Another thing to bear in mind is that we are converging towards the OpenTelemetry data model, which does not make this distinction between "transactions" and "spans" -- so splitting data in this way may not be possible in the long term.

Hope this provides some useful context. If after reading this you would still like to manage lifecycle of transactions and spans independently, I'd be keen to hear some details on why that is.

@axw Thanks much, no worries w/r/t delay!

I understand, you've confirmed my suspicions.

The use case is this:
We want to extend the lifecycle of transactions but not spans from the default of 10 days because transactions give us a sort of Big Picture view of our system usage that we'd like to keep for a bit longer, whereas spans are too granular to be needed for said Big Picture view.

Is this really such an edge case?

Yep I can look into the custom ingest pipelines as an alternative approach; it intimidates me slightly to not use the default data stream indexes for trace events, but it's nice to have that option.

We want to extend the lifecycle of transactions but not spans from the default of 10 days because transactions give us a sort of Big Picture view of our system usage that we'd like to keep for a bit longer, whereas spans are too granular to be needed for said Big Picture view.

What details of the transactions are you interested in? In case you're not already aware, APM Server will pre-aggregate metrics from transactions, and these metrics are stored in a separate data stream with a much longer retention period by default.

That doesn't help if you want all of the details of the transactions -- URLs, User-Agent, etc. But if you just want a latency distribution for the transaction name/type per service, then they may be enough.

Is this really such an edge case?

I don't recall hearing other requests for this in recent years, but maybe I'm just not talking to the right people.

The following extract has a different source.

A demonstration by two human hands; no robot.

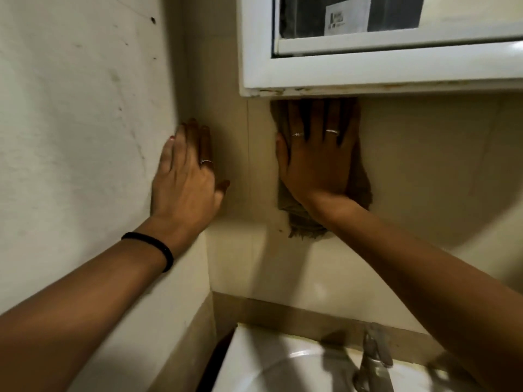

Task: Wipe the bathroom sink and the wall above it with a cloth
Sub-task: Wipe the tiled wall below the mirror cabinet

My thinking is that if you're interested in a specific transaction, then there's a good chance that you will want the full trace to make sense of it; and if you just want aggregate statistics, then you can use the metric documents.

In case you're not already aware, APM Server will pre-aggregate metrics from transactions, and these metrics are stored in a separate data stream with a much longer retention period by default.

@axw You are correct, looking into the same metrics that build the APM overview dashboard is what we should probably be doing. And yep as you probably guess I am indeed specifically interested in latency and total requests, which the pre-aggregations should provide.

OK thank you for guiding me in the right direction! You're a prince.